Ondasolare

World Solar Challenge

17-04-16 Primo giorno di test – Iquique

Sabato 16/04 il team Onda Solare si è finalmente riunito. Gli ultimi componenti della squadra sono arrivati ad Iquique nel tardo pomeriggio e insieme abbiamo definito con più precisione il lavoro da svolgere prima dell’inizio della Carrera Solar Atacama e i ruoli che ognuno di noi deve rispettare.

I test preliminari sono stati organizzati da La Ruta Solar in tre giorni:

  • Primo giorno: test statici;
  • Secondo giorno: test dinamici;
  • Terzo giorno: test dinamici.
  • Nei primi due tutti i team si devono riunire nella MallPlaza di Iquique ed è qui, infatti, che si sono svolti i nostri primi test statici.
    I giudici hanno esaminato Emilia 3 ispezionando il sistema elettrico e quello meccanico.
    Tutto deve essere messo in assoluta sicurezza, come il pacco batterie, munito di un interruttore tramite cui possano essere spente in caso di emergenza.

    Anche la visibilità all’interno dell’auto è stata esaminata. Il pilota doveva guardare diritto davanti a sé e nello stesso tempo vedere una luce accesa dai giudici, prima alla sua destra poi alla sua sinistra, ai lati e dietro la macchina.
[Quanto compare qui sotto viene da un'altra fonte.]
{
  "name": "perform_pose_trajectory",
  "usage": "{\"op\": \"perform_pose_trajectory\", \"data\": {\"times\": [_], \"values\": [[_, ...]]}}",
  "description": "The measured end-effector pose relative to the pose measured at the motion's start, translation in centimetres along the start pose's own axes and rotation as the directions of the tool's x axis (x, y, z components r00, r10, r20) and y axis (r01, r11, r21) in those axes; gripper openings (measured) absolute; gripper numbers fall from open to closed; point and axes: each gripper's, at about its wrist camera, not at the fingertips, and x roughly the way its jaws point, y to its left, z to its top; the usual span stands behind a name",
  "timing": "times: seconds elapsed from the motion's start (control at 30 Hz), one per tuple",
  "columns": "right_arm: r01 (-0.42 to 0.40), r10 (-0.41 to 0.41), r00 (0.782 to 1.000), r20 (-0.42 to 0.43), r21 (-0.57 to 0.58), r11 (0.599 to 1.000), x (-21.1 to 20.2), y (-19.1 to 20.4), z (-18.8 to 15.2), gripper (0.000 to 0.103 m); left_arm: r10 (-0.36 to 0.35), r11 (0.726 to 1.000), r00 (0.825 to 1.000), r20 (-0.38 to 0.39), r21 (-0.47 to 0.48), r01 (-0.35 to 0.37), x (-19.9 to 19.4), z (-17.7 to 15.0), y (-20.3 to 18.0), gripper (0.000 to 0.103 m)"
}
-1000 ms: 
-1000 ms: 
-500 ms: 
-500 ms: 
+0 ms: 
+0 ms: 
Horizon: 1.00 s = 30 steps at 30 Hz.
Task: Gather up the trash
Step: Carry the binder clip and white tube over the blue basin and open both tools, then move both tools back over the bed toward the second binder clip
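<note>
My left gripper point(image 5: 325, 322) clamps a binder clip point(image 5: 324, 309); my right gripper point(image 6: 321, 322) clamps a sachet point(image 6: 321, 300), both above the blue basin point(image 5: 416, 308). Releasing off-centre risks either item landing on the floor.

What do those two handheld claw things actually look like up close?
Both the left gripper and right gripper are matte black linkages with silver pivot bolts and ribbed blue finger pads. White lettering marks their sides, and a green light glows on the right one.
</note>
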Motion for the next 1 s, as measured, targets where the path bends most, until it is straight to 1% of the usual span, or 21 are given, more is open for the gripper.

Questa è una cosa a cui anche noi, nella nostra quotidianità, pensiamo spesso ed è anche un parametro secondo cui possiamo scegliere un’auto piuttosto che un’altra.
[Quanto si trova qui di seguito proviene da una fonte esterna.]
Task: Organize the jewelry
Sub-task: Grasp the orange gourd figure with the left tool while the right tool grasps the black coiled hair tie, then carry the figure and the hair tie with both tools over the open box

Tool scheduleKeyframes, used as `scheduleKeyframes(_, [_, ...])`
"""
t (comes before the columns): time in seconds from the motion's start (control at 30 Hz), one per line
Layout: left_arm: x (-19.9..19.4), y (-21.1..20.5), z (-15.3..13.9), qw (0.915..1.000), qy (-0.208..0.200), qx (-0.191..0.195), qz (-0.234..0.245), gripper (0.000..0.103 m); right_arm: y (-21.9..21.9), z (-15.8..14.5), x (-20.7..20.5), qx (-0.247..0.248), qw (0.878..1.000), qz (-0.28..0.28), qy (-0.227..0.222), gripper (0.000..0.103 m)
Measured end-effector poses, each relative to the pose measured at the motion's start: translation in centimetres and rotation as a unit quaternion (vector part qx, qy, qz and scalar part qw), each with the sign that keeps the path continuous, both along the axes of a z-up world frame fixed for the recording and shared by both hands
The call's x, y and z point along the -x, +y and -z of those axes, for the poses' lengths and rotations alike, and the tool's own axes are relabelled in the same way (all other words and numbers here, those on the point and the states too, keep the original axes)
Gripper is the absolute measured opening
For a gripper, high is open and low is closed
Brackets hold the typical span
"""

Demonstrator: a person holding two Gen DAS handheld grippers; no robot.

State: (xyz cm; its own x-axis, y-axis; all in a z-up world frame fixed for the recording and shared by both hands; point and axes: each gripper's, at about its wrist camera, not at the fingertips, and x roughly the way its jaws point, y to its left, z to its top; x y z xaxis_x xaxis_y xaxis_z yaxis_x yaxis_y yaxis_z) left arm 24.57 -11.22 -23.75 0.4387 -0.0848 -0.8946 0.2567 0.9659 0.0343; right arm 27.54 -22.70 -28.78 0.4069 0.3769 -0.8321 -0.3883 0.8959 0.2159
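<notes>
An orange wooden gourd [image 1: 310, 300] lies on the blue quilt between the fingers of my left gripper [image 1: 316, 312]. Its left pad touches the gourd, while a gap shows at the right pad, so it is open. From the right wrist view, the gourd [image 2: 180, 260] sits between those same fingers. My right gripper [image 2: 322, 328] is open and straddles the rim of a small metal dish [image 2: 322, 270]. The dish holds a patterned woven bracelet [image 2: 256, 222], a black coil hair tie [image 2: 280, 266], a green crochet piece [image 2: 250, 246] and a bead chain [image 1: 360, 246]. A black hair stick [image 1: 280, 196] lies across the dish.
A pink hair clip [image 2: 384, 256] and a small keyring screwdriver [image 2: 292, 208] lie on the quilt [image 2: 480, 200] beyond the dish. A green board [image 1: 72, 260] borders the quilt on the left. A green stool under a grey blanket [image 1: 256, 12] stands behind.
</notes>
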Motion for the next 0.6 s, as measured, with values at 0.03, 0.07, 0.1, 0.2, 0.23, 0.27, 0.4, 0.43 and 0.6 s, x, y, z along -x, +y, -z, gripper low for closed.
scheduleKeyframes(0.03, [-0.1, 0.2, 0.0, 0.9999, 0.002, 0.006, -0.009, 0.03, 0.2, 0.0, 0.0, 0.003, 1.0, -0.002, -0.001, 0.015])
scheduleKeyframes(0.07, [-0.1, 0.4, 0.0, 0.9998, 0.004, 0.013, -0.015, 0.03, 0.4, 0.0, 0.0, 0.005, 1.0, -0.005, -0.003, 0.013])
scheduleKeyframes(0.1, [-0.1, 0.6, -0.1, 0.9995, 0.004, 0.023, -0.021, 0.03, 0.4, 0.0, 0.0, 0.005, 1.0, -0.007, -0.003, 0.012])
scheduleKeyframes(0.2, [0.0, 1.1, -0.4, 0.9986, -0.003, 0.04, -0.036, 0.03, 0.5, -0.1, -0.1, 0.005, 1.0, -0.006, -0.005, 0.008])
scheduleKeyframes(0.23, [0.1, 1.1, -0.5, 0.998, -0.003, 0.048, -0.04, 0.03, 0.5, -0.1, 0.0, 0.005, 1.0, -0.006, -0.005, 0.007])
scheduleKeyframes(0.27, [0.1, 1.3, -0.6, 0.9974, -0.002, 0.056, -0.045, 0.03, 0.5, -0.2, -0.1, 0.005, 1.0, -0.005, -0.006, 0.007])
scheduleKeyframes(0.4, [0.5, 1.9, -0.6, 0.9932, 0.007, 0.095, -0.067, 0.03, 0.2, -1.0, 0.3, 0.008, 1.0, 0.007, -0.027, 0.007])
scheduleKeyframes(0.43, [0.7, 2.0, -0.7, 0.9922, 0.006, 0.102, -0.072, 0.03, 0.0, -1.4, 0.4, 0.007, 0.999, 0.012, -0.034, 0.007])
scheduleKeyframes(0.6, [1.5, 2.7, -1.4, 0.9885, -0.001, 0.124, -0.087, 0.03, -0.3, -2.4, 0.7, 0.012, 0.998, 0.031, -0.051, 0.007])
    Ma vi siete mai preoccupati di quanto pesate prima di entrare in una macchina?

    Come in ogni competizione a cui abbiamo già partecipato, Ruggero e Marco, piloti dell’auto, sono stati pesati. Il loro peso, infatti, a causa del regolamento, deve essere almeno di 80 kg e, nel caso sia minore, il pilota dovrà portare con sé dei pesi aggiuntivi per raggiungere la quantità necessaria durante tutta la gara.

    Azioni che noi facciamo normalmente si trasformano in possibile materiale d’esame.

    Un altro esempio: avete mai calcolato il tempo che impiegate ad uscire da un’auto?

    Questo è un altro dei tanti test che si devono eseguire prima di una competizione di tale tipo. Siamo abituati ad uscire comodamente da una portiera, appoggiando i piedi direttamente a terra. Da Emilia 3 questo non è possibile. Il pilota per evacuare deve sollevare il cupolino, mettersi in piedi sul sedile e saltare dal veicolo, evitando di colpire i pannelli solari posti sopra l’ala.

    Tutto questo viene verificato dai giudici e il tempo massimo utilizzabile è 10 secondi.
    Ruggero e Marco hanno dimostrato di saper uscire da Emilia 3 senza nessun aiuto in poco più di 7 secondi.

    Nel frattempo gli ingegneri di Onda Solare hanno lavorato ad Emilia 3, collegando tutti i dispositivi per il funzionamento delle luci, esaminate dai giudici, e controllando l’efficienza dei pannelli fotovoltaici.

    Avremo altri due giorni per apportare tutte le modifiche che vogliamo, se necessarie, sempre rispettando il regolamento ufficiale della gara, e il terzo giorno, in particolare, effettueremo i test dinamici all’interno del circuito di Iquique.

    Sicuramente tre giorni di lavoro intensivo, ma che ci permetteranno di arrivare all’inizio della Carrera Solar pronti per affrontare al meglio il sole cocente del deserto di Atacama e le curve delle Ande!